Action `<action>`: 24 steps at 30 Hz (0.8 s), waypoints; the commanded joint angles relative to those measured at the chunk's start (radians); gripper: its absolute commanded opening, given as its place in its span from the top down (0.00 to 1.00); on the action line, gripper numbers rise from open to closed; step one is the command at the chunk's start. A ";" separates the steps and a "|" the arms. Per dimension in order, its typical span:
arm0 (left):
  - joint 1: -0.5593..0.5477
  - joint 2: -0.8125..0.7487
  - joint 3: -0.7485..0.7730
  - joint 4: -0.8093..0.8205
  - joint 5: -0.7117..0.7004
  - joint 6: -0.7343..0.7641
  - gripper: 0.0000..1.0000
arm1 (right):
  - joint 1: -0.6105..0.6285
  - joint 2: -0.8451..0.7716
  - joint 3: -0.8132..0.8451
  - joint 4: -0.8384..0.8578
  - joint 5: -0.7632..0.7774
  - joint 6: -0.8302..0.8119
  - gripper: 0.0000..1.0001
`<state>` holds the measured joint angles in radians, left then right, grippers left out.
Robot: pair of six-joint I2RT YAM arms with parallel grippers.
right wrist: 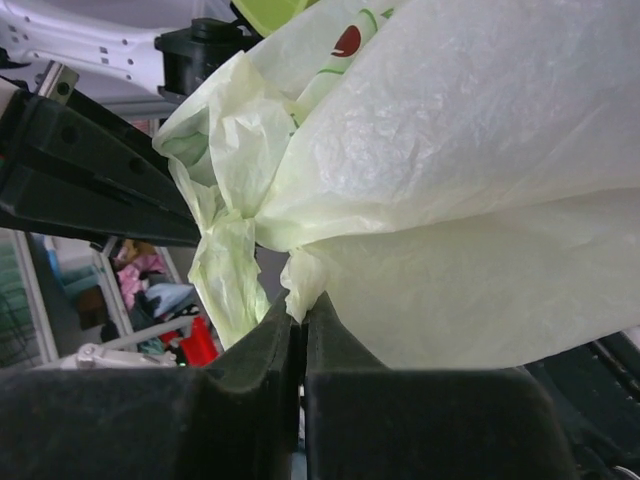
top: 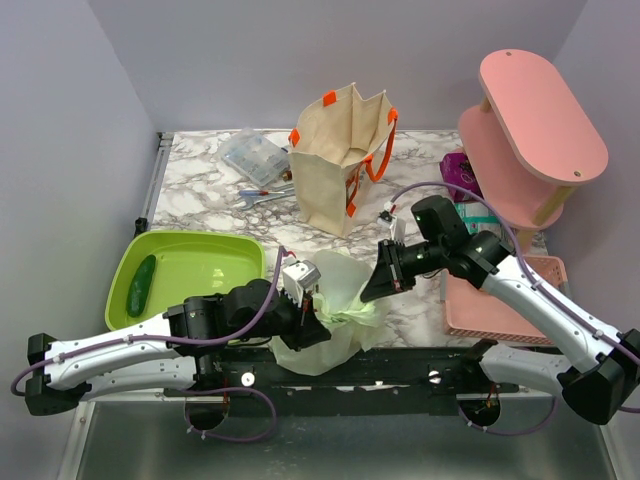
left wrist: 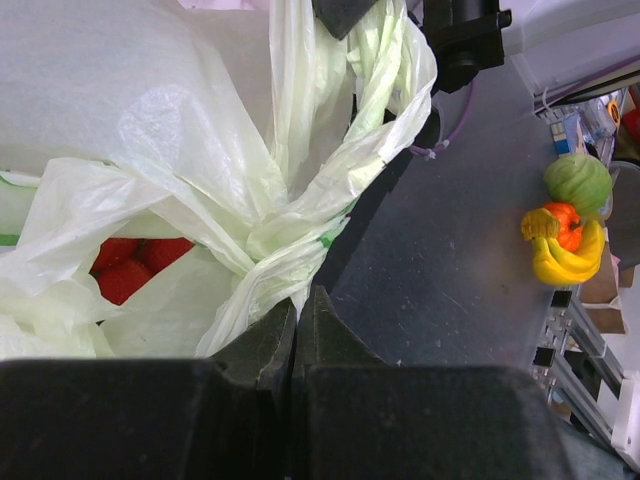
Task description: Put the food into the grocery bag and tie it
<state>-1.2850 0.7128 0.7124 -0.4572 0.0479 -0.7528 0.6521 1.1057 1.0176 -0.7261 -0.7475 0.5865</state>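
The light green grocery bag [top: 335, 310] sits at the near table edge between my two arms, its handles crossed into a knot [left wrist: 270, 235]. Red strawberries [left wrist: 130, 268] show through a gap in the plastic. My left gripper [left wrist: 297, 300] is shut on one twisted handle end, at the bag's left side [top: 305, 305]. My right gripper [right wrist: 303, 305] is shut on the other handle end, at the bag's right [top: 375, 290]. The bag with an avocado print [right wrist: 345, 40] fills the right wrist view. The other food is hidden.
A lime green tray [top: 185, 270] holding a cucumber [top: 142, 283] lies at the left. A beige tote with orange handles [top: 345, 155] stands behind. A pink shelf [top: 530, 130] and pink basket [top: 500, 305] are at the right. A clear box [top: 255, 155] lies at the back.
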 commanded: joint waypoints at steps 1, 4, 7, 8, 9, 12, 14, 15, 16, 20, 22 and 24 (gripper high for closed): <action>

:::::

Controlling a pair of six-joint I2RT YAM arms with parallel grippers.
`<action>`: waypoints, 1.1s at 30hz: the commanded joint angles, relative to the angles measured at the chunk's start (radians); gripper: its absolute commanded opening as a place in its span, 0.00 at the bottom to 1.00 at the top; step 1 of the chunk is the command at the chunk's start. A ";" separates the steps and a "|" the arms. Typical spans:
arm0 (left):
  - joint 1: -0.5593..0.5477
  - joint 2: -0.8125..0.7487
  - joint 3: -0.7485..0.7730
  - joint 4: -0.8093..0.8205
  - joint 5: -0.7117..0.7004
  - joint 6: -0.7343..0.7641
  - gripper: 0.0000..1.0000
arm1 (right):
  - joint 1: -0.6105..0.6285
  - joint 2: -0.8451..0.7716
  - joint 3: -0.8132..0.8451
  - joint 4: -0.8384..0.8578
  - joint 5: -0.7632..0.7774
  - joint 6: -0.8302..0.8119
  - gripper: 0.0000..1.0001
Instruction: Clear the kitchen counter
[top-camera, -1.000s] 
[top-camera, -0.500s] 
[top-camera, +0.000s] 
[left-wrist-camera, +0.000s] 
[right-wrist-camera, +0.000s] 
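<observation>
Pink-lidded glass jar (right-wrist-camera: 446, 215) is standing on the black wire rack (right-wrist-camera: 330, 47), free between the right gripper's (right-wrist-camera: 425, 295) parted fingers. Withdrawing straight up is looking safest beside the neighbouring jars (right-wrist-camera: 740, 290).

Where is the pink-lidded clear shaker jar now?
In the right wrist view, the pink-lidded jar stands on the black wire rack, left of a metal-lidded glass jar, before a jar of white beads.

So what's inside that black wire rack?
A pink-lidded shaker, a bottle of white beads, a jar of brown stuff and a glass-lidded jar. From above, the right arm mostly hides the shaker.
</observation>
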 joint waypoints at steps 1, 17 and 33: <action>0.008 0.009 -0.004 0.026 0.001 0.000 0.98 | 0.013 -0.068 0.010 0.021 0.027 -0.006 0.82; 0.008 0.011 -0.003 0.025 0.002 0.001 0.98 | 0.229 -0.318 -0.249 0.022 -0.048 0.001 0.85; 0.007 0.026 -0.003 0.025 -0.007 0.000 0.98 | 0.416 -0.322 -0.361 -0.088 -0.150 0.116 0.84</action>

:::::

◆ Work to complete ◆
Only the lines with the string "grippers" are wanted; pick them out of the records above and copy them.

◆ Output below ◆
`<state>` holds the measured joint angles in radians, left then right, grippers left out.
Robot: pair of six-joint I2RT YAM arms with parallel grippers.
Controlling a pair of six-joint I2RT YAM arms with parallel grippers.

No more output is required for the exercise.